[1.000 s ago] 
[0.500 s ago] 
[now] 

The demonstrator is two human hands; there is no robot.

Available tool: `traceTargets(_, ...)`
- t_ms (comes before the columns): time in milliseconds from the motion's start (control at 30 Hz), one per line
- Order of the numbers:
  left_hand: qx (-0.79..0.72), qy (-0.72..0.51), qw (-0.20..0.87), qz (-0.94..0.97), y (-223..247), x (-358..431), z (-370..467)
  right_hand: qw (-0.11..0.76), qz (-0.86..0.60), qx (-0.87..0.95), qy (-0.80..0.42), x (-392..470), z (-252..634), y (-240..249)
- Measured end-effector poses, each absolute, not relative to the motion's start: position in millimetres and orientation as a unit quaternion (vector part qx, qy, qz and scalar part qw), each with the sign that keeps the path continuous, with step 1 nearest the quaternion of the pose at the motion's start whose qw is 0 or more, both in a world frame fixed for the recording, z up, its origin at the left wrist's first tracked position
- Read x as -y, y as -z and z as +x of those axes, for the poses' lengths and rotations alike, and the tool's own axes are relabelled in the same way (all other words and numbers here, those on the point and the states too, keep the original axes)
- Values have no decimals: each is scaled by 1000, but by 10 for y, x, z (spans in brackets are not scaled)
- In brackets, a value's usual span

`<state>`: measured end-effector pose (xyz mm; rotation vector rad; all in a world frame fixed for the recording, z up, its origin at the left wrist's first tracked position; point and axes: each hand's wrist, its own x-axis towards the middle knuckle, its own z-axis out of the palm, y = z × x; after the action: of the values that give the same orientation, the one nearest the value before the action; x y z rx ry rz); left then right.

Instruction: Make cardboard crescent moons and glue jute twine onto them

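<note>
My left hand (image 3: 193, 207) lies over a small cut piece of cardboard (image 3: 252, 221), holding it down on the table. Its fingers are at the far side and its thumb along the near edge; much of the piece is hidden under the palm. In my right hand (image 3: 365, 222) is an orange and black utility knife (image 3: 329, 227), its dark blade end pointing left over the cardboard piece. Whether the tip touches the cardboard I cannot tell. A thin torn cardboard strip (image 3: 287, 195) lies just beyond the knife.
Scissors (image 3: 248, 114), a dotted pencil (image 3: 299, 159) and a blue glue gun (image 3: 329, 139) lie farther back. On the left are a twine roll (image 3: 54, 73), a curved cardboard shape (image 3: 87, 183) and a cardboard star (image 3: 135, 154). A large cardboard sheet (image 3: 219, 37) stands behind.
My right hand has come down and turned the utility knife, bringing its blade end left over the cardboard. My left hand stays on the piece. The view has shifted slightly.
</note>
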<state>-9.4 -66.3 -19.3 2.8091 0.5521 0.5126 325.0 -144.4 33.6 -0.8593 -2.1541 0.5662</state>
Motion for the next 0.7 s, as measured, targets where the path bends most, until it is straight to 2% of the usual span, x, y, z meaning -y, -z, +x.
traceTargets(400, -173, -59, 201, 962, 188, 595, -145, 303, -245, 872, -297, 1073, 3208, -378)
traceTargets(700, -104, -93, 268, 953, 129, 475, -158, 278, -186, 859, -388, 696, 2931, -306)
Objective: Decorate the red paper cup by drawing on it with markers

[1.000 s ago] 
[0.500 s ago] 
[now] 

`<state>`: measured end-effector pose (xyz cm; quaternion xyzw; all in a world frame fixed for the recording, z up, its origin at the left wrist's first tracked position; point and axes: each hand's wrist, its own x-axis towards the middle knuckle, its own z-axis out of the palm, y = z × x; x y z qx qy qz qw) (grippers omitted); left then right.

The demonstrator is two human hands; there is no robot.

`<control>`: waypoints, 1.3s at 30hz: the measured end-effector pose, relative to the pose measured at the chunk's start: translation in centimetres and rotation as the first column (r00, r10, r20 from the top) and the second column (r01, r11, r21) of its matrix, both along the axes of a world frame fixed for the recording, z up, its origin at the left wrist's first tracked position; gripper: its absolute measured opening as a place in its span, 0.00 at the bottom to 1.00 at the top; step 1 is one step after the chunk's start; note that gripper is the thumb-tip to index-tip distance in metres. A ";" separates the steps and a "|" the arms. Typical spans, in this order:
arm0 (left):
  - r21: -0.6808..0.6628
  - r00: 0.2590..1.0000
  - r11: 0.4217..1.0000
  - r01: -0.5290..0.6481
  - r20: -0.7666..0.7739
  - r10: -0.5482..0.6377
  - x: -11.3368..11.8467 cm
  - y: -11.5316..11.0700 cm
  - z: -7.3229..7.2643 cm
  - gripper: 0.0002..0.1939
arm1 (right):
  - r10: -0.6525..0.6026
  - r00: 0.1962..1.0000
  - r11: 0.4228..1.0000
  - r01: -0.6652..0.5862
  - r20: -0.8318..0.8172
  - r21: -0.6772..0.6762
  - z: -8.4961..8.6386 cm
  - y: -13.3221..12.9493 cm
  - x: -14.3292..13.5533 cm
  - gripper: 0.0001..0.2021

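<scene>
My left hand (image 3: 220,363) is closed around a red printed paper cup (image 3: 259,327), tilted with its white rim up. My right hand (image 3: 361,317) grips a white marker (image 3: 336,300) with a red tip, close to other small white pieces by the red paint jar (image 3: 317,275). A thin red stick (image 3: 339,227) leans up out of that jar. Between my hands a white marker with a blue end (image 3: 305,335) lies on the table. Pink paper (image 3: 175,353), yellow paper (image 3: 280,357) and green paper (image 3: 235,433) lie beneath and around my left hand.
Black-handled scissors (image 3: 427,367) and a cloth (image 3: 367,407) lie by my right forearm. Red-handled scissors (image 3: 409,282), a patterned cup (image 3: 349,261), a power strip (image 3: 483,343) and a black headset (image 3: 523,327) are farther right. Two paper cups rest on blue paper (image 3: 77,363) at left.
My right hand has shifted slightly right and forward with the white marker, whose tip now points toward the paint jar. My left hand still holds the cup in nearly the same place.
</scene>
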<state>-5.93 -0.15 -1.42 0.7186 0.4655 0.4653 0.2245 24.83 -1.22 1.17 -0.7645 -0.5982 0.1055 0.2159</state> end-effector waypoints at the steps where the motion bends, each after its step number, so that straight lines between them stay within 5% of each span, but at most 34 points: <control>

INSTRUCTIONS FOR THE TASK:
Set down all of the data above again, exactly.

TASK SOLUTION:
[1.000 s ago] 
[0.500 s ago] 
[now] 

The demonstrator is two human hands; there is no robot.

Available tool: `traceTargets(_, ...)`
- t_ms (comes before the columns): time in milliseconds from the motion's start (control at 30 Hz), one per line
- Order of the numbers:
  left_hand: qx (-0.79..0.72), qy (-0.72..0.51), qw (-0.20..0.87), qz (-0.94..0.97), y (-223..247), x (-358..431), z (-370..467)
  right_hand: qw (-0.11..0.76), qz (-0.86..0.60), qx (-0.87..0.95), qy (-0.80..0.42), x (-392..470), z (-252..634), y (-240..249)
- Measured end-effector poses, each absolute, not relative to the motion's start: position in millimetres and orientation as a unit quaternion (vector part qx, qy, qz and scalar part qw), each with the sign that keeps the path continuous, with step 1 nearest the quaternion of the pose at the motion's start whose qw is 0 or more, both in a world frame fixed for the recording, z up, its origin at the left wrist's first tracked position
- Read x as -y, y as -z and z as +x of those axes, for the poses' lengths and rotations alike, and the tool's own axes are relabelled in the same way (all other words and numbers here, those on the point and the states too, keep the original axes)
- Values have no decimals: each is scaled by 1000, but by 10 for y, x, z (spans in brackets are not scaled)
- In brackets, a value's usual span

`<state>`: measured end-effector pose (xyz mm; rotation vector rad; all in a world frame fixed for the recording, z up, its origin at the left wrist's first tracked position; point and axes: each hand's wrist, its own x-axis towards the middle knuckle, its own z-axis out of the palm, y = z × x; after the action: of the values that give the same orientation, the one nearest the value before the action; x y z rx ry rz); left then right.

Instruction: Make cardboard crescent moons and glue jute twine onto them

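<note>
My left hand (image 3: 193, 207) lies over a small cut piece of cardboard (image 3: 252, 221), holding it down on the table. Its fingers are at the far side and its thumb along the near edge; much of the piece is hidden under the palm. In my right hand (image 3: 365, 222) is an orange and black utility knife (image 3: 329, 227), its dark blade end pointing left over the cardboard piece. Whether the tip touches the cardboard I cannot tell. A thin torn cardboard strip (image 3: 287, 195) lies just beyond the knife.
Scissors (image 3: 248, 114), a dotted pencil (image 3: 299, 159) and a blue glue gun (image 3: 329, 139) lie farther back. On the left are a twine roll (image 3: 54, 73), a curved cardboard shape (image 3: 87, 183) and a cardboard star (image 3: 135, 154). A large cardboard sheet (image 3: 219, 37) stands behind.
My right hand has come down and turned the utility knife, bringing its blade end left over the cardboard. My left hand stays on the piece. The view has shifted slightly.
</note>
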<state>-9.4 -66.3 -19.3 2.8091 0.5521 0.5126 325.0 -144.4 33.6 -0.8593 -2.1541 0.5662</state>
Motion for the next 0.7 s, as measured, targets where the path bends most, until it is straight to 2% of the usual span, x, y, z meaning -y, -z, +x.
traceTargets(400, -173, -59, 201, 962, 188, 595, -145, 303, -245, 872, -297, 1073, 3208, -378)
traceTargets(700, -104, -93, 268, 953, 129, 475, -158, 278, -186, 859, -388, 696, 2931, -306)
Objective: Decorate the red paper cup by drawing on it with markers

[1.000 s ago] 
[0.500 s ago] 
[now] 

`<state>`: measured end-effector pose (xyz cm; quaternion xyzw; all in a world frame fixed for the recording, z up, its origin at the left wrist's first tracked position; point and axes: each hand's wrist, its own x-axis towards the middle knuckle, its own z-axis out of the palm, y = z × x; x y z qx qy qz qw) (grippers omitted); left then right.

The demonstrator is two human hands; there is no robot.

`<control>`: waypoints, 1.3s at 30hz: the measured end-effector pose, relative to the pose measured at the chunk's start: translation in centimetres and rotation as the first column (r00, r10, r20 from the top) and the second column (r01, r11, r21) of its matrix, both along the axes of a world frame fixed for the recording, z up, its origin at the left wrist's first tracked position; gripper: its absolute measured opening as a place in its span, 0.00 at the bottom to 1.00 at the top; step 1 is one step after the chunk's start; note that gripper is the thumb-tip to index-tip distance in metres. A ";" separates the steps and a "|" the arms. Typical spans, in this order:
arm0 (left):
  - r21: -0.6808..0.6628
  - r00: 0.2590..1.0000
  - r11: 0.4217..1.0000
  - r01: -0.5290..0.6481
  - r20: -0.7666..0.7739
  - r10: -0.5482..0.6377
  - x: -11.3368..11.8467 cm
  - y: -11.5316..11.0700 cm
  - z: -7.3229..7.2643 cm
  - gripper: 0.0002..0.1939
arm1 (right):
  - r10: -0.6525..0.6026
  - r00: 0.1962..1.0000
  - r11: 0.4228..1.0000
  - r01: -0.6652..0.5862
  - r20: -0.8318..0.8172
  - r21: -0.6772..0.6762
  - z: -8.4961..8.6386 cm
  - y: -13.3221..12.9493 cm
  - x: -14.3292..13.5533 cm
  - gripper: 0.0001..0.2021

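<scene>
My left hand (image 3: 220,363) is closed around a red printed paper cup (image 3: 259,327), tilted with its white rim up. My right hand (image 3: 361,317) grips a white marker (image 3: 336,300) with a red tip, close to other small white pieces by the red paint jar (image 3: 317,275). A thin red stick (image 3: 339,227) leans up out of that jar. Between my hands a white marker with a blue end (image 3: 305,335) lies on the table. Pink paper (image 3: 175,353), yellow paper (image 3: 280,357) and green paper (image 3: 235,433) lie beneath and around my left hand.
Black-handled scissors (image 3: 427,367) and a cloth (image 3: 367,407) lie by my right forearm. Red-handled scissors (image 3: 409,282), a patterned cup (image 3: 349,261), a power strip (image 3: 483,343) and a black headset (image 3: 523,327) are farther right. Two paper cups rest on blue paper (image 3: 77,363) at left.
My right hand has shifted slightly right and forward with the white marker, whose tip now points toward the paint jar. My left hand still holds the cup in nearly the same place.
</scene>
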<state>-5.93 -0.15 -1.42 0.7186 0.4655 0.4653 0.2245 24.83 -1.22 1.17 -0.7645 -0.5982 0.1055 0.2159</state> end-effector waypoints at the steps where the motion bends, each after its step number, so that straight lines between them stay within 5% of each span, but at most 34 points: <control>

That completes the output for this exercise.